Exercise details -
Without including any pictures, give back all of the data exactly.

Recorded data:
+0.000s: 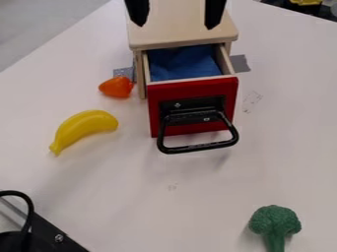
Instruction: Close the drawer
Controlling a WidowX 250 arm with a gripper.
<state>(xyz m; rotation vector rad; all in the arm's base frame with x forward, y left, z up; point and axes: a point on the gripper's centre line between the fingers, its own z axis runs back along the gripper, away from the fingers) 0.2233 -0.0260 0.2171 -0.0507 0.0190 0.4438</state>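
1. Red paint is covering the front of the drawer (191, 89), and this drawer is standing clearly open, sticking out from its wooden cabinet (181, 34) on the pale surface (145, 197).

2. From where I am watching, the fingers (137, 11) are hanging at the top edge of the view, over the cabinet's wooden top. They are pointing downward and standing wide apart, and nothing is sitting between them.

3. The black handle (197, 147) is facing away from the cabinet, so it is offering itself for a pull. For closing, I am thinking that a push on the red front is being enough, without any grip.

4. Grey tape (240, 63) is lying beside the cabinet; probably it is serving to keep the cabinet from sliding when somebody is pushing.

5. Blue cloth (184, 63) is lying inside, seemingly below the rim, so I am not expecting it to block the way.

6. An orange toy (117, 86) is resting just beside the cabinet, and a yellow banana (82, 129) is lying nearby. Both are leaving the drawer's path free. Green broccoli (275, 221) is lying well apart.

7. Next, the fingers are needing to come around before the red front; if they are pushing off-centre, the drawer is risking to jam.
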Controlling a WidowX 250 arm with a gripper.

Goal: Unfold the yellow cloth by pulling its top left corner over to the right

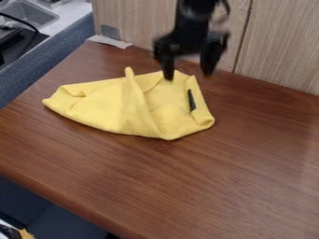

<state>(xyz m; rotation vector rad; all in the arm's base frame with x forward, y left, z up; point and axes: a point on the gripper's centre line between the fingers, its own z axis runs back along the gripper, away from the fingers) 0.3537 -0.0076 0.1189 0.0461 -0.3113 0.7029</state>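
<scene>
The yellow cloth (103, 107) lies rumpled on the brown table (249, 163), a ridge standing across it, a slim black object (192, 100) near one end. Its folding looks partial, uneven; the gripper (189, 61) hangs by its far edge, spread wide, empty

The pincer is a matt black, two-fingered gripper (188, 74) with chunky, angular fingers (211, 55) that taper toward narrow, dark ends. Directly above the pincer, a broad black housing (190, 39) widens into blocky shoulders at both sides, with a small, dull grey patch low on its image-left part. Higher above the pincer, the black robot arm (194, 10) is much slimmer, its outline rounded and uneven. Beside that slim part, above and to the image-right of the pincer, a thin, dark, cable-like strand (226, 6) curves outward.
</scene>
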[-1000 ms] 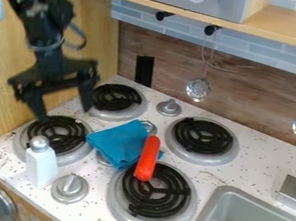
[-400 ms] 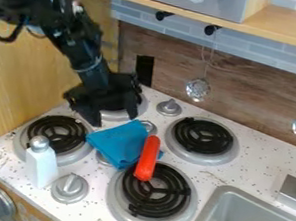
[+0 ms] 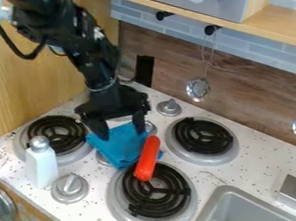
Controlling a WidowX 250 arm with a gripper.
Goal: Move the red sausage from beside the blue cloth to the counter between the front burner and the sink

Solved exercise -
+0.000s: 
Instruction: Close the drawer
Controlling a WidowX 250 arm with a gripper.
<state>(xyz m; rotation vector rad; all in the arm's base frame with x forward, y left, z up; point and axes: a point on the gripper's centre line between the fingers, its own z axis runs back along the gripper, away from the fingers) 0.2233 -0.0260 0.2171 -0.0507 0.0190 0.4438</state>
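1. Red paint is covering the front of the drawer (191, 89), and this drawer is standing clearly open, sticking out from its wooden cabinet (181, 34) on the pale surface (145, 197).

2. From where I am watching, the fingers (137, 11) are hanging at the top edge of the view, over the cabinet's wooden top. They are pointing downward and standing wide apart, and nothing is sitting between them.

3. The black handle (197, 147) is facing away from the cabinet, so it is offering itself for a pull. For closing, I am thinking that a push on the red front is being enough, without any grip.

4. Grey tape (240, 63) is lying beside the cabinet; probably it is serving to keep the cabinet from sliding when somebody is pushing.

5. Blue cloth (184, 63) is lying inside, seemingly below the rim, so I am not expecting it to block the way.

6. An orange toy (117, 86) is resting just beside the cabinet, and a yellow banana (82, 129) is lying nearby. Both are leaving the drawer's path free. Green broccoli (275, 221) is lying well apart.

7. Next, the fingers are needing to come around before the red front; if they are pushing off-centre, the drawer is risking to jam.
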Controlling a WidowX 250 arm with a gripper.

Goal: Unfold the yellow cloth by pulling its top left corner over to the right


<state>(xyz m; rotation vector rad; all in the arm's base frame with x forward, y left, z up; point and axes: a point on the gripper's centre line between the fingers, its own z axis runs back along the gripper, away from the fingers) 0.3537 -0.0076 0.1189 0.0461 -0.3113 0.7029</state>
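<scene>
The yellow cloth (103, 107) lies rumpled on the brown table (249, 163), a ridge standing across it, a slim black object (192, 100) near one end. Its folding looks partial, uneven; the gripper (189, 61) hangs by its far edge, spread wide, empty

The pincer is a matt black, two-fingered gripper (188, 74) with chunky, angular fingers (211, 55) that taper toward narrow, dark ends. Directly above the pincer, a broad black housing (190, 39) widens into blocky shoulders at both sides, with a small, dull grey patch low on its image-left part. Higher above the pincer, the black robot arm (194, 10) is much slimmer, its outline rounded and uneven. Beside that slim part, above and to the image-right of the pincer, a thin, dark, cable-like strand (226, 6) curves outward.
</scene>
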[-1000 ms] 
[-400 ms] 
[+0 ms] 
Controlling a WidowX 250 arm with a gripper.
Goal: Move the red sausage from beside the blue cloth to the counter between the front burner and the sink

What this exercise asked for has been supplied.